Bagi calon pembeli, situasi ini berarti pilihan Vario 160 lawas kini semakin terbatas. Ketersediaan unit tidak lagi bergantung pada produksi pabrik, melainkan pada sisa stok yang masih ada di jaringan dealer.

Di saat yang sama, distribusi Honda Vario EVO 160 ke dealer resmi sudah mulai berjalan. Pemesanan unit juga sudah bisa dilakukan, sementara pengiriman disebut telah dimulai sejak hari peluncuran.

Menurut Octavianus, kecepatan distribusi tidak akan sama di setiap wilayah. Area seperti Papua atau daerah luar Jawa bisa membutuhkan waktu lebih lama dibanding pasar yang lebih dekat dengan pusat distribusi.

Model lama berhenti produksi

Pernyataan AHM menutup spekulasi soal posisi Vario 160 generasi sebelumnya setelah peluncuran EVO 160. Model lawas tidak lagi diproduksi, sehingga masa edarnya kini bergantung pada stok yang belum terjual.

Kondisi seperti ini biasanya membuat konsumen dihadapkan pada dua pilihan. Memburu unit lama yang mungkin masih tersedia, atau langsung beralih ke model terbaru yang mulai masuk ke dealer.

Perbedaan utama tentu ada pada pembaruan yang dibawa Vario EVO 160. Secara tampilan, perubahan paling mudah dikenali muncul di bagian depan.

Honda memberi sentuhan baru pada headlamp dengan cover serba gelap dan aksen menyerupai lubang udara. Pembaruan lain hadir pada panel bodi samping, desain swing arm, behel belakang, spion, hingga hook atau gantungan barang.

Perubahan ini menempatkan EVO 160 sebagai penyegaran desain yang cukup jelas dibanding model sebelumnya. Fokusnya terlihat pada penguatan kesan sporty tanpa meninggalkan identitas Vario 160.

Fitur bertambah, mesin tetap basis lama

Selain ubahan desain, model baru juga membawa tambahan fitur yang relevan untuk penggunaan harian. Honda kini membekalinya dengan soket pengisian daya ponsel type-C.
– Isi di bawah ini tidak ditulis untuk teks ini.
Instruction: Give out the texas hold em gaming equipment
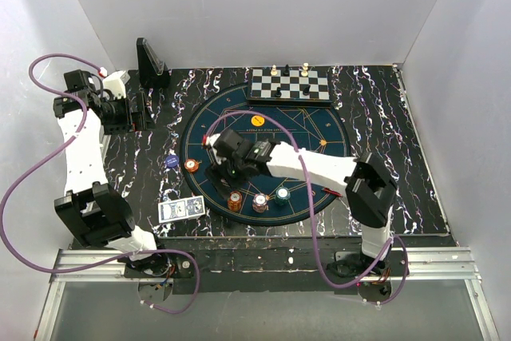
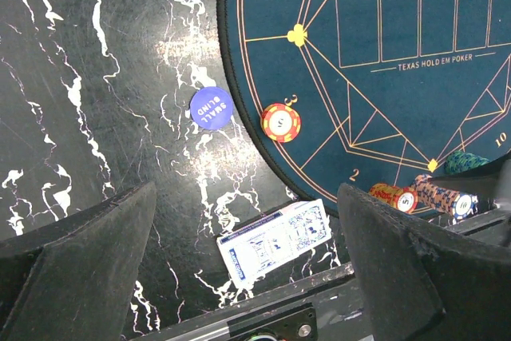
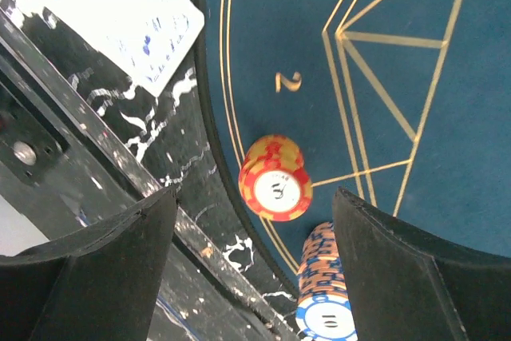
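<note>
Small Blind disc (image 2: 211, 108) lettering legible — left wrist view only.

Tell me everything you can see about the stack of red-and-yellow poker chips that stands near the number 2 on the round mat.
The stack of red-and-yellow poker chips is a short column of round chips with red and yellow edge blocks. The top chip has a white centre printed with a 5. It stands upright on the dark-blue round mat with gold lines, close to its near edge and the gold 2. A taller stack of orange-and-blue chips stands beside it; whether they touch is unclear. The open right gripper hovers above, not gripping it.
</note>
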You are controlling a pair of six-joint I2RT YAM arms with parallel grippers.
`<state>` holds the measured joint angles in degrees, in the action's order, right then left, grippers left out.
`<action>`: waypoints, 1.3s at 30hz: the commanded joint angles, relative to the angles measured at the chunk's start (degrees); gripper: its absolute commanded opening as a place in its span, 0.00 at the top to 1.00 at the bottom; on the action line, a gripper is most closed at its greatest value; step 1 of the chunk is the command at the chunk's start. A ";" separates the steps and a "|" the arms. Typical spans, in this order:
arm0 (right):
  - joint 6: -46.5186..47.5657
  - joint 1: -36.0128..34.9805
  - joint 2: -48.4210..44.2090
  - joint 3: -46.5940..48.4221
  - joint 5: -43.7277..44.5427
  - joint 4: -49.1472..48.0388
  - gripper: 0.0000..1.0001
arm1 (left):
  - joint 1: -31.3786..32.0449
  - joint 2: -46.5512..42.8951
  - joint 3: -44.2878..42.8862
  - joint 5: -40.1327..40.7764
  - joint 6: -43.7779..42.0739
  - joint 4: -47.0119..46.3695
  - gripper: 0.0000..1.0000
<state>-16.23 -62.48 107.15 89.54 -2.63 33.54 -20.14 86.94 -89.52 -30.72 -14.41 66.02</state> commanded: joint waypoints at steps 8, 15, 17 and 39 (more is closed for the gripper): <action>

Vario EVO 160 juga sudah dilengkapi smart key dengan answer back system dan idling stop system. Sementara itu, kapasitas bagasi tetap dipertahankan di angka 18 liter.
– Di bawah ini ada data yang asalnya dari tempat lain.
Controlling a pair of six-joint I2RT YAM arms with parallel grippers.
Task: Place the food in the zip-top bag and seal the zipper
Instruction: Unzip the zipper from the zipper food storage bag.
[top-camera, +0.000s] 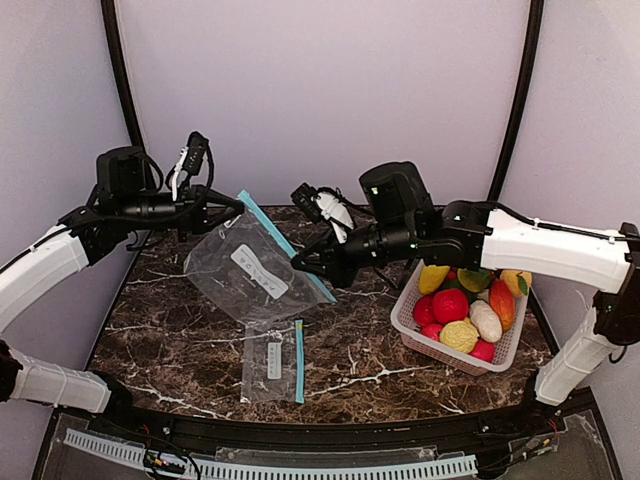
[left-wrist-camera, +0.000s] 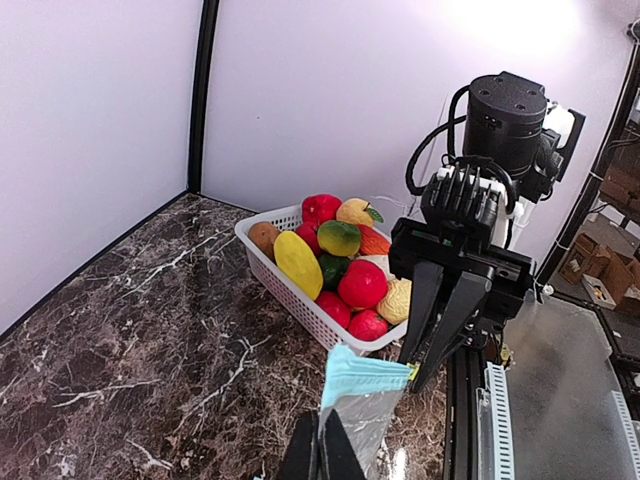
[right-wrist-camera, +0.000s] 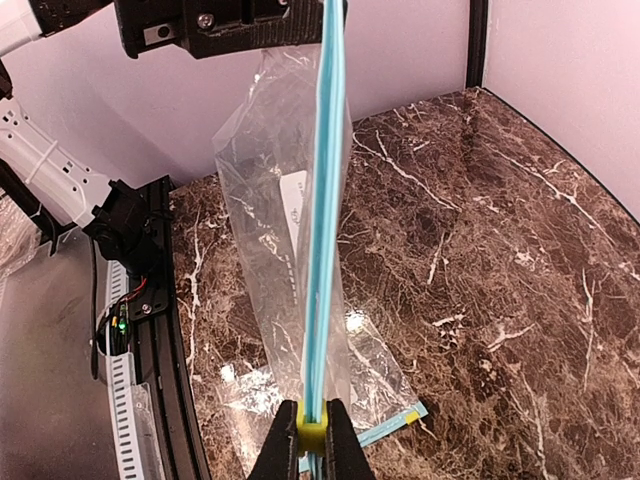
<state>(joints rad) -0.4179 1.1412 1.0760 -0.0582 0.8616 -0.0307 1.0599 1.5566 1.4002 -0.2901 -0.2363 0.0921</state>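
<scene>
OK — left gripper (top-camera: 237, 203) is clenched on one end of the zip-top bag (top-camera: 250, 268), right at the teal zipper strip (right-wrist-camera: 326, 200). Right gripper (top-camera: 298, 262) is clamped on the other end, fingertips pinching the yellow slider (right-wrist-camera: 311, 432). The bag is held up between the two arms over the middle of the tabletop (top-camera: 170, 340), toward the far edge. The zipper is pulled taut and the clear body droops below it. Can't tell whether the mouth is open or zipped, or whether the lowest corner touches the tabletop. The food (top-camera: 462, 305) — red, yellow, green and orange pieces — sits piled in the white basket (top-camera: 428, 345) at the right edge, well apart from the held bag. A second clear bag (top-camera: 270, 362) lies flat near the near edge, about centre.
</scene>
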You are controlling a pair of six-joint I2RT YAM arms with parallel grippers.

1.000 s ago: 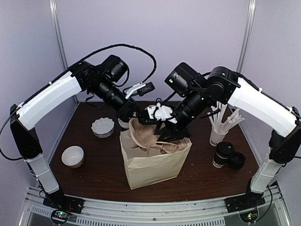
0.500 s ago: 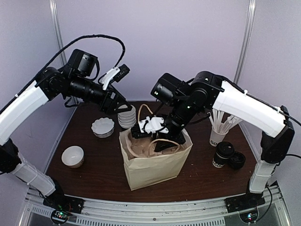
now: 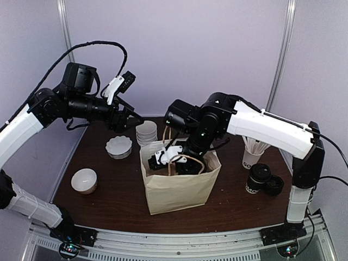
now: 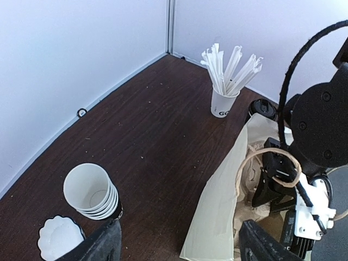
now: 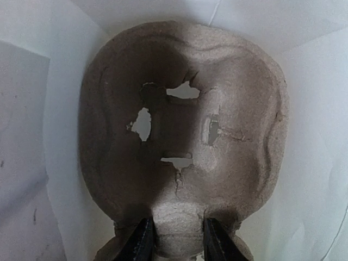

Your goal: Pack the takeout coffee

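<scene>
The takeout coffee (image 3: pixel 257 178), a black lidded cup, stands on the table at the right, well clear of both grippers; its lid (image 4: pixel 262 107) also shows in the left wrist view. My right gripper (image 3: pixel 182 163) reaches down into the open brown paper bag (image 3: pixel 179 187). In its wrist view the gripper (image 5: pixel 178 240) is shut on the middle tab of a grey pulp cup carrier (image 5: pixel 185 125) inside the bag. My left gripper (image 3: pixel 132 116) hangs open and empty above the table's back left, its fingers (image 4: pixel 103 244) wide apart over bare wood.
A white cup of wrapped sticks (image 3: pixel 253 152) stands behind the coffee, with a loose black lid (image 3: pixel 273 185) beside it. A stack of unlidded cups (image 3: pixel 145 133), a scalloped white dish (image 3: pixel 118 147) and a white bowl (image 3: pixel 84 180) sit left of the bag.
My left gripper let go at the bag's mouth, opened and drew back up and to the left. My right gripper sank deeper into the bag with the carrier.
</scene>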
Di sektor mesin, Honda tidak mengganti basis mesin dari pendahulunya. Namun, pabrikan melakukan optimalisasi pada sistem pengapian.

Hasilnya, torsi naik tipis menjadi 14 Nm. Sementara tenaga tetap 11,3 kW dengan kecepatan maksimum 109 km/jam.
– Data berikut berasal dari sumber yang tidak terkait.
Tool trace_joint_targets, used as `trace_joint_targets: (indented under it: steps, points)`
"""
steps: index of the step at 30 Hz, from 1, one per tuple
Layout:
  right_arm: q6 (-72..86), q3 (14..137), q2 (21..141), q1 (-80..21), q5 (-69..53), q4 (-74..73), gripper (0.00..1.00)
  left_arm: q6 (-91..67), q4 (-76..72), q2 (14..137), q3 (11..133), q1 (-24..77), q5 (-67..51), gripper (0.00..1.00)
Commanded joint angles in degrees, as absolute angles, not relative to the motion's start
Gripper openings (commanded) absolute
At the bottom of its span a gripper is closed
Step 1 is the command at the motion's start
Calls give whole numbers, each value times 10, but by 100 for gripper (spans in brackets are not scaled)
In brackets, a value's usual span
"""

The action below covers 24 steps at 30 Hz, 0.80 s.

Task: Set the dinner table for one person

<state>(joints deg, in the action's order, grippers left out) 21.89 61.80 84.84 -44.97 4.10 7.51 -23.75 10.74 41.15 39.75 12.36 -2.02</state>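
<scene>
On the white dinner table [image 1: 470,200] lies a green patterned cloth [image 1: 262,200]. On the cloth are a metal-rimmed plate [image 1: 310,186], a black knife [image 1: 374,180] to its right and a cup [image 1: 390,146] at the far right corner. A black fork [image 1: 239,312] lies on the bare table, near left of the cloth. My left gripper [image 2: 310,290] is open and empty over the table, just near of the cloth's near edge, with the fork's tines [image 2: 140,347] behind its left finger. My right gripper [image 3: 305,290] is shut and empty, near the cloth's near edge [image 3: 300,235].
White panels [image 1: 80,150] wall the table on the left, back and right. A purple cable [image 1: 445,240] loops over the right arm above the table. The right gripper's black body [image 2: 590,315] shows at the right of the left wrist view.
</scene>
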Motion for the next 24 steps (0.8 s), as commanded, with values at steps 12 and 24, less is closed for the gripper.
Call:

Klaim efisiensi bahan bakarnya juga tetap menjadi salah satu nilai jual penting. Honda mencantumkan konsumsi BBM Vario EVO 160 di angka 46,7 km/liter.

Dengan kombinasi ubahan desain, tambahan fitur, dan sedikit peningkatan performa, posisi model baru menjadi lebih jelas. EVO 160 hadir bukan untuk berdampingan lama dengan Vario 160 lawas, melainkan untuk mengambil alih penuh.

Harga Honda Vario EVO 160

AHM memasarkan Honda Vario EVO 160 dalam tiga varian. Seluruh harga yang diumumkan berstatus on the road Jakarta.

Varian Harga
CBS Rp 28,5 jutaan
Nitro Rp 28,7 jutaan
ABS Rp 31,4 jutaan

Rentang harga itu menempatkan EVO 160 sebagai penerus langsung di kelas yang sama. Karena itu, calon pembeli yang masih mengincar Vario 160 lawas perlu bergerak cepat jika ingin mendapatkan unit sisa stok di dealer.

Sebaliknya, konsumen yang lebih tertarik pada model terbaru sudah bisa melakukan pemesanan. Distribusi yang mulai berjalan membuat peralihan dari Vario 160 lawas ke Vario EVO 160 kini tinggal menunggu pemerataan pasokan di tiap daerah.